The U.S. Department of Housing and Urban Development defines homelessness as living "in a place not meant for human habitation—including the streets or in a car, emergency shelter, transitional housing and hotels paid for by a government or charitable organization." The department has several categories of homelessness but considers any unaccompanied person under 25 years of age as "youth."

Youth homelessness is a large and under-studied part of the American ecosystem. States' foster-care systems are supposed to step in and help children who are in need of safe homes, but such efforts often fall short.

Currey Cook, national director of the Youth in Out-of-Home Care project at Lambda Legal, works with communities to stop LGBT youth homelessness before young people have to consider foster care or running away. He said that LGBT youth homelessness is a public health, community wellness and economic issue.

"They (LGBT youth) are a part of our community, and we cannot throw them away if you don't agree with it," he said. "We're at the point where there is enough social-science support and legal support where we can stand up a little taller on this issue."

Educating and supporting parents of LGBT youth is an important way to curb youth homelessness, Cook said, and framing youth homelessness as "family rejection" is not about demonizing parents. The Youth in Out-of-Home Care project works to bring parents who are struggling with acceptance information or assistance finding family therapy.

"We're not great at doing true prevention-type work," Cook said. "But we see those kids anyway—ultimately coming into foster care or juvenile-detention centers."

In Mississippi, the number of young people in the state's care has steadily grown since 2012, and the (now separate) Division of Family and Children's Services is playing catch-up. Due to a pending lawsuit, filed on behalf of the state's children initially in 2004, if Mississippi's system does not drastically improve by May, the federal government will take over.

Andre Cooley and his four siblings moved to Mississippi in 1995. He was born near Ann Arbor, Mich., in 1986, and when his grandmother died in 1995, Cooley and his siblings moved down to Laurel, Mississippi to live with his great-aunt due to family issues involving drugs and prison time.

Cooley then entered the foster-care system in 2002, from what he can remember, and had multiple home placements in his first months.

Foster-care kids are always on the defense, Cooley says today, and as a part of protecting himself, he never came out to any of his foster parents. He is gay and has been since he was born, he says, and although he is an outgoing and forthright person, he never felt the need to disclose his sexual orientation to his social workers or foster parents—at first.

By the time he was in his fourth house placement, Cooley's social workers, he says, all for the most part knew he was gay. His foster mother, however, had never brought it up until one day when Cooley came home from high school.
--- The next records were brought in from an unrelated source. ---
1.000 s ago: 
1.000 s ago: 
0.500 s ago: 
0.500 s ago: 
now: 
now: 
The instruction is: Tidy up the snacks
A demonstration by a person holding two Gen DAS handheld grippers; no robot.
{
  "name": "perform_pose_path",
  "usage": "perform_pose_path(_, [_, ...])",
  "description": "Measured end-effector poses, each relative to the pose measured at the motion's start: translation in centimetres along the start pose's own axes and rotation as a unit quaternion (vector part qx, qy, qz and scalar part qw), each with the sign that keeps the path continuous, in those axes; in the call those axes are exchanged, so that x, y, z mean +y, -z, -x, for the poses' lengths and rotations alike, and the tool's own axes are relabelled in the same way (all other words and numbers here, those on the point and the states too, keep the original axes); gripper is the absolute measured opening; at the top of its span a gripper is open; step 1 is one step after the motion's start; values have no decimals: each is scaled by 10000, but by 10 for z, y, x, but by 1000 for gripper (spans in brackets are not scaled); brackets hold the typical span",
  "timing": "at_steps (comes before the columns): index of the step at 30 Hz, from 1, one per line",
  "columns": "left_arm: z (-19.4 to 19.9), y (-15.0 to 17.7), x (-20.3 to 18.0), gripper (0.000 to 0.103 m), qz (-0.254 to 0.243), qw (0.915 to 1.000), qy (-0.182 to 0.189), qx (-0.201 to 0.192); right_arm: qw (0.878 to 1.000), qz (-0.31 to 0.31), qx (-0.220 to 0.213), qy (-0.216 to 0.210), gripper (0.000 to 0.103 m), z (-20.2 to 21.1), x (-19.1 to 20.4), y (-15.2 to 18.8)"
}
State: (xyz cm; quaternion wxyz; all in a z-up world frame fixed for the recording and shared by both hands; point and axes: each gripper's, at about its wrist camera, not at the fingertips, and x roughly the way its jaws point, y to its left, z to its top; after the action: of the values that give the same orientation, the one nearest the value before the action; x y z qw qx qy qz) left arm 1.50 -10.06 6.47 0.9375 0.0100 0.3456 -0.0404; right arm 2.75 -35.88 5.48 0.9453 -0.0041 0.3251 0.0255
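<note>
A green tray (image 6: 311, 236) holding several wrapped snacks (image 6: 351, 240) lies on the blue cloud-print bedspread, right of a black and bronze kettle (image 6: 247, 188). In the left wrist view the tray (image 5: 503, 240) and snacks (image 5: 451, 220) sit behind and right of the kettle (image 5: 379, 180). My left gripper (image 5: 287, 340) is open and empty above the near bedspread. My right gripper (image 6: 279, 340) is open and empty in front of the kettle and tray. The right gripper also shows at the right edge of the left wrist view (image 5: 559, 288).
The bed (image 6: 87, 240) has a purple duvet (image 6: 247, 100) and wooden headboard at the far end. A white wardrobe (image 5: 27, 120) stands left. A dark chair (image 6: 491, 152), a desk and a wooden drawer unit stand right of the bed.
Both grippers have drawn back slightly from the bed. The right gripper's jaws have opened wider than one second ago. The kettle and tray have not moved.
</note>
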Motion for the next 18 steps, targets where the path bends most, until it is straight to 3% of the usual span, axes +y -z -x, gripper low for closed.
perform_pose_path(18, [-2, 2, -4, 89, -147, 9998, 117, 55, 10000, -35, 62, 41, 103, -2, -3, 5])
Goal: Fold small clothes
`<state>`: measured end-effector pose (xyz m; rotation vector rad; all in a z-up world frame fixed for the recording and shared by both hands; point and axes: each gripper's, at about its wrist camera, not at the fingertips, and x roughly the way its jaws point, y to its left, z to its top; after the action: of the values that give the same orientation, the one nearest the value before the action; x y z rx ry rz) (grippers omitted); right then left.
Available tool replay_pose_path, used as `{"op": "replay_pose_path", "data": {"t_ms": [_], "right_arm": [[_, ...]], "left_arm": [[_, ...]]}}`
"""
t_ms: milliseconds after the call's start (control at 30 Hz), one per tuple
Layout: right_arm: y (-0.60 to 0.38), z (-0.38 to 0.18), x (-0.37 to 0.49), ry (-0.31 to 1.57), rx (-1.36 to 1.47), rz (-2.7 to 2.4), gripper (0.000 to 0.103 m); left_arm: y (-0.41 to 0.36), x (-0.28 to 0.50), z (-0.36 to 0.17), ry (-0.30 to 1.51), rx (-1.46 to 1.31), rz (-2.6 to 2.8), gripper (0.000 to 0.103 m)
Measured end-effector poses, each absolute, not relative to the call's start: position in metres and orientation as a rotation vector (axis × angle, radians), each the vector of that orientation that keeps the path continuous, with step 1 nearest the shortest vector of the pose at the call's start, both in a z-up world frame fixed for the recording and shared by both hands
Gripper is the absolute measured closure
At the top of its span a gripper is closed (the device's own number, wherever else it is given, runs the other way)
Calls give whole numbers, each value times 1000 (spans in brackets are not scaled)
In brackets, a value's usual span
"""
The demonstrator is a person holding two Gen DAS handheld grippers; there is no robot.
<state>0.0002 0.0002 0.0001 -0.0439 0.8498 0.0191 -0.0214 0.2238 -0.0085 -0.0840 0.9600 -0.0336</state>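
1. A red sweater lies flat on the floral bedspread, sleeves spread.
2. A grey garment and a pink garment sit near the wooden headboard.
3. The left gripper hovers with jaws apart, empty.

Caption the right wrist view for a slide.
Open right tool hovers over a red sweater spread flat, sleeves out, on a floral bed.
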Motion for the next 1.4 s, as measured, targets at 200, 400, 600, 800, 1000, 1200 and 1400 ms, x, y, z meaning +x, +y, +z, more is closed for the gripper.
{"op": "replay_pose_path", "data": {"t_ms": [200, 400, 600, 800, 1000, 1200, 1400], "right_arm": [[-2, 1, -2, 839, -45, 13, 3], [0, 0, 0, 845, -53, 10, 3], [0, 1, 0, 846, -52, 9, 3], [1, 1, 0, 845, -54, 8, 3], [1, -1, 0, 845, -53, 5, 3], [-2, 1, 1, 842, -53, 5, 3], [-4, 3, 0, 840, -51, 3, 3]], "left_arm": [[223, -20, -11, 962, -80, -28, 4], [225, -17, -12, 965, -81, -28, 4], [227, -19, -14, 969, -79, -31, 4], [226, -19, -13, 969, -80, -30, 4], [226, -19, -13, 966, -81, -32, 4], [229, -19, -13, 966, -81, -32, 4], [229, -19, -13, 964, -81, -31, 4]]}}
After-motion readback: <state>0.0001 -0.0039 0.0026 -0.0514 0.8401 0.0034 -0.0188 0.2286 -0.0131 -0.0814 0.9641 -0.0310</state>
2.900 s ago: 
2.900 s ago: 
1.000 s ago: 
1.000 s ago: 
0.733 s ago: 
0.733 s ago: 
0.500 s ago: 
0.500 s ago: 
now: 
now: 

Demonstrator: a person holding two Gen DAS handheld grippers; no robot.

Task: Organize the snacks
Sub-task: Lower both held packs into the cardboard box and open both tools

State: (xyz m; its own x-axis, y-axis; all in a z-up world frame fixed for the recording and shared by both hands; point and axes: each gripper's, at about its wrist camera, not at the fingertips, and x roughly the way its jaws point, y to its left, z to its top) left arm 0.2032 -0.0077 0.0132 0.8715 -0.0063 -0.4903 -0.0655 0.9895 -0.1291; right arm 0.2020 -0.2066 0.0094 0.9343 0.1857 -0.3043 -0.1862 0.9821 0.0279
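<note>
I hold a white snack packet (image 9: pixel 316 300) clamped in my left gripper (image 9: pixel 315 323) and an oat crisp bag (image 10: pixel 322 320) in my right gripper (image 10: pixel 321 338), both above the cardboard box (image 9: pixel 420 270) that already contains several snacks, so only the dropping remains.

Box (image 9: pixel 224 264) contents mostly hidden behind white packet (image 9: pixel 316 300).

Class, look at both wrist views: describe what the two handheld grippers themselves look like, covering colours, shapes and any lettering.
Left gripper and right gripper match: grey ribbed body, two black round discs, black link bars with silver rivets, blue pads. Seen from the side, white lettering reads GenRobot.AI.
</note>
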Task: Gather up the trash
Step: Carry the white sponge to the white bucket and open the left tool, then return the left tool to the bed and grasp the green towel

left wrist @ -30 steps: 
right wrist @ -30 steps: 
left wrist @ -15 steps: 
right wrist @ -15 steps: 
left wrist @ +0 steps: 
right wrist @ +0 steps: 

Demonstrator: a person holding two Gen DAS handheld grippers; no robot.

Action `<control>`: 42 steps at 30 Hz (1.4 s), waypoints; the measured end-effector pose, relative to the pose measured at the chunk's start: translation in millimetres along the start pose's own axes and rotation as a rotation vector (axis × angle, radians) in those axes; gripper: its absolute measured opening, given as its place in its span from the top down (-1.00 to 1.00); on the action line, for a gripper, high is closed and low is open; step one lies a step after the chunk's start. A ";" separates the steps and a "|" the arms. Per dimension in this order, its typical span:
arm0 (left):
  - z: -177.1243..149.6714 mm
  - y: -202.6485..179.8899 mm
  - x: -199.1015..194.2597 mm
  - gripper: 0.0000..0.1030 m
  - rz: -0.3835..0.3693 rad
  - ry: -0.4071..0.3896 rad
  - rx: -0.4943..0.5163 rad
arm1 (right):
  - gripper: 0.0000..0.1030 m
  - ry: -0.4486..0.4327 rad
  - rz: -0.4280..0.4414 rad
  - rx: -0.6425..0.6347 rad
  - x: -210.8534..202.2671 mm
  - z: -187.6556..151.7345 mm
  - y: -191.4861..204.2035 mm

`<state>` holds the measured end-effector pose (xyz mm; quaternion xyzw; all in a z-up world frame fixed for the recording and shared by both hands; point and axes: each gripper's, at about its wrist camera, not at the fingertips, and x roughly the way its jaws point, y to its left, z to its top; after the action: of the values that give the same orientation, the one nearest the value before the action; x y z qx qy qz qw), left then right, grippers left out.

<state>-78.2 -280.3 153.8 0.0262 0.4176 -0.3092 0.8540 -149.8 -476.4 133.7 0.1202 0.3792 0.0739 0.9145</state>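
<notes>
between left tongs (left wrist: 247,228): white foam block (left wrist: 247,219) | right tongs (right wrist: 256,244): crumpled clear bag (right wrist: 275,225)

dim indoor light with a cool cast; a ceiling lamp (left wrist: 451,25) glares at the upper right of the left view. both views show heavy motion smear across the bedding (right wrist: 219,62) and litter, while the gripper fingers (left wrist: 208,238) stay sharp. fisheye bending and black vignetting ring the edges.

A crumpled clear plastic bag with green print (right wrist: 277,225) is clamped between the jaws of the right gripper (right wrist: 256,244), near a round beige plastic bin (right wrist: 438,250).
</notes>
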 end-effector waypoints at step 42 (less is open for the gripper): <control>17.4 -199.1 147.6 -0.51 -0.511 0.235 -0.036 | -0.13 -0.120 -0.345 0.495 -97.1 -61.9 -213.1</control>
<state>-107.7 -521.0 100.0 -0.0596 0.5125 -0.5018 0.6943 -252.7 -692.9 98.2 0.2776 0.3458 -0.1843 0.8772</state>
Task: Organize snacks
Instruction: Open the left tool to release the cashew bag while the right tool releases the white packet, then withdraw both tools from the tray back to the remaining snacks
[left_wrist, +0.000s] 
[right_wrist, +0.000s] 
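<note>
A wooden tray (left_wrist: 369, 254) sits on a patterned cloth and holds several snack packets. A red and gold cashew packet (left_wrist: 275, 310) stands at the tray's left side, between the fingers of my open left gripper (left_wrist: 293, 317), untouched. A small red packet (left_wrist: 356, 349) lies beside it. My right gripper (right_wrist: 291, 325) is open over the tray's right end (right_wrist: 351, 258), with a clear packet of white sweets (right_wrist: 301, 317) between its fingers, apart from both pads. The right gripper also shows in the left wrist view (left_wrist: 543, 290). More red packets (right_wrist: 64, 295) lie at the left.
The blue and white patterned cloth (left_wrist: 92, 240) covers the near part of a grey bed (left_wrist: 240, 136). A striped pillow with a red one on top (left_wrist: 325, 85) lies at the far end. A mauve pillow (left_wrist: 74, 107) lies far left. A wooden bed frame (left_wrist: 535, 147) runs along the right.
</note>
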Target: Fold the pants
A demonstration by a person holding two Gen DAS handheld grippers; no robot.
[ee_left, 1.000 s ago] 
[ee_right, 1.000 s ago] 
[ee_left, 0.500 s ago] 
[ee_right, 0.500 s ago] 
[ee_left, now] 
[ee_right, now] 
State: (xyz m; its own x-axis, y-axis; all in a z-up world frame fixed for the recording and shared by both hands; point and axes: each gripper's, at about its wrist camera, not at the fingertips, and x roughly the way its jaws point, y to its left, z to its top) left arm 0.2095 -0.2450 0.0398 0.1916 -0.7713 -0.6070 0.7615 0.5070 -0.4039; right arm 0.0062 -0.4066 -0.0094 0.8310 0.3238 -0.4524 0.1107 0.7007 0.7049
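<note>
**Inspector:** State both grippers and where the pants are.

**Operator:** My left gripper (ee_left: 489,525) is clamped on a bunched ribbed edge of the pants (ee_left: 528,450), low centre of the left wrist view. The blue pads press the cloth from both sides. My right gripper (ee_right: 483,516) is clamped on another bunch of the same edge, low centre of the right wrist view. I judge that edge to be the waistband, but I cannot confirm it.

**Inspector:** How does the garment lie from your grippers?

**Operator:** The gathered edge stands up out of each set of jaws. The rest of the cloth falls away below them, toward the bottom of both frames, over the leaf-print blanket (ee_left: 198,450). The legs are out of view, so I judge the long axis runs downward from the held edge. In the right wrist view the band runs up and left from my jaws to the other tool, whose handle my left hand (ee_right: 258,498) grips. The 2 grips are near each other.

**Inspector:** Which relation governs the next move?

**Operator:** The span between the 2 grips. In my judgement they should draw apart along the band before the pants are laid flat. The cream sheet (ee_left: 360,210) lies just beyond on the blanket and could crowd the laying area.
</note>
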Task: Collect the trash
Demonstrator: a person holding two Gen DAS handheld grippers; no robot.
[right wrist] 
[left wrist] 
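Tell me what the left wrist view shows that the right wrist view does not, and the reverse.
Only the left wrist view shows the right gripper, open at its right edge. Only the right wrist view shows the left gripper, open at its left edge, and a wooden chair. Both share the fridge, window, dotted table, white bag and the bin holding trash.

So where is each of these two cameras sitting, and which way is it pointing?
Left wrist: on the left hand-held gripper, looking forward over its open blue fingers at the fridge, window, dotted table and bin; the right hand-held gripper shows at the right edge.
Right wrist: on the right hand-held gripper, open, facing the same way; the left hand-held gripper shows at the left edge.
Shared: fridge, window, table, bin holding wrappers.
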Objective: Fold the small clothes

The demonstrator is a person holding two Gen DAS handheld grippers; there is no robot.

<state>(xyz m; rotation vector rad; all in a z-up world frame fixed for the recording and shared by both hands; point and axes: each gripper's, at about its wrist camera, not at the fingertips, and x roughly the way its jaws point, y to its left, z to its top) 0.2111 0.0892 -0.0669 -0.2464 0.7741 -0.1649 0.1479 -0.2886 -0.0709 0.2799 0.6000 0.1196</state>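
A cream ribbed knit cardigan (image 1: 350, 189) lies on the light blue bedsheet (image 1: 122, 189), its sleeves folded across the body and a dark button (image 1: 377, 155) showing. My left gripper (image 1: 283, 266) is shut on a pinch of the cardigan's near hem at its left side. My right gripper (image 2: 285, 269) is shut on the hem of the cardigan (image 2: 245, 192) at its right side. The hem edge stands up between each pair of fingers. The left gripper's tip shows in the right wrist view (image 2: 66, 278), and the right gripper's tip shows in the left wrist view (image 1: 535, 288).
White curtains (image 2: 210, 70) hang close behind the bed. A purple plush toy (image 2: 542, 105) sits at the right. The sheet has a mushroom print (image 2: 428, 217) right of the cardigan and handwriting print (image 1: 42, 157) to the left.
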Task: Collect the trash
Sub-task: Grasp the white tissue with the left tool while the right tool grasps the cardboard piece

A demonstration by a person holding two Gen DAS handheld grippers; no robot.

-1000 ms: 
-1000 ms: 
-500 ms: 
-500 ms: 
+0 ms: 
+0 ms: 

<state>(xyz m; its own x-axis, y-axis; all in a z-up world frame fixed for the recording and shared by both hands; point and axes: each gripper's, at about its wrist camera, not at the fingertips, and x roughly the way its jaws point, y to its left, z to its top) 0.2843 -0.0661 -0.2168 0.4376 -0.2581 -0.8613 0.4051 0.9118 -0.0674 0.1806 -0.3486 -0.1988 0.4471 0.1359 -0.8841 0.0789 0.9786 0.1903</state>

He was a sophomore at Laurel High School, working at Domino's. When he got home around 4:30 p.m., he went to his room and closed the door. He immediately got on the phone, a habit he continues to enjoy to this day, talking on the phone to avoid silence sometimes. Cooley said she heard him talking and told him to come in to the front room.

"Andre, come in here and have a seat!" she said.

Cooley did, and he remembers thinking, "Oooooweee, she's calling me out."

"You've been doing a lot of lying, lying, lying, about what?"

Andre knew he was caught; she had heard him telling someone that his mother had been working in a different city.

"You don't know where your mother is, do you?"

Andre started tearing up, and ended up confessing all of his lies to her—including the fact that he was gay. His foster mother, who has since passed away, did not get angry, and instead told Andre something he remembers to this day.

"Don't feel like you have to justify your life to anybody."

Cooley knew he was fortunate because previous foster parents had tried to pray for him or implement their religious beliefs on him. Even his last foster mother's son teased and harassed another foster child living in the house who was also gay. Cooley stood up for himself and learned what resources the foster care system offered, so when he found out about an independent living preparation program through Southern Christian Services, Cooley jumped at the opportunity and was living in his own apartment before he even graduated from high school in 2004.

Building a Shelter

The foster-care system helps with a part of the youth homelessness puzzle, but shelters and independent programs also serve an important role for runaway youth. But the problem, nationally, is too few resources and shelters to take care of them all.

Nan Roman, president of the National Alliance to End Homelessness, says that youth have the highest rates of being unsheltered of homeless populations, largely due to a lack of resources.

Mississippi has 247 homeless young adults and children (24 years old and younger), based on the 2015 point-in-time count. Roman says this number is likely a gross underestimate. Mississippi Department of Education data confirms this.

MDE tracks homeless student statistics (only K-12 aged students) to help provide services and federal grant dollars for students who need it. In their most recent count from a 2014-2015 report, there are 10,131 homeless students in the state's public K-12 system.

Roman said this is due to a lack of resources for youth to access when they become homeless. Despite this knowledge, statistics rarely tell the complete story.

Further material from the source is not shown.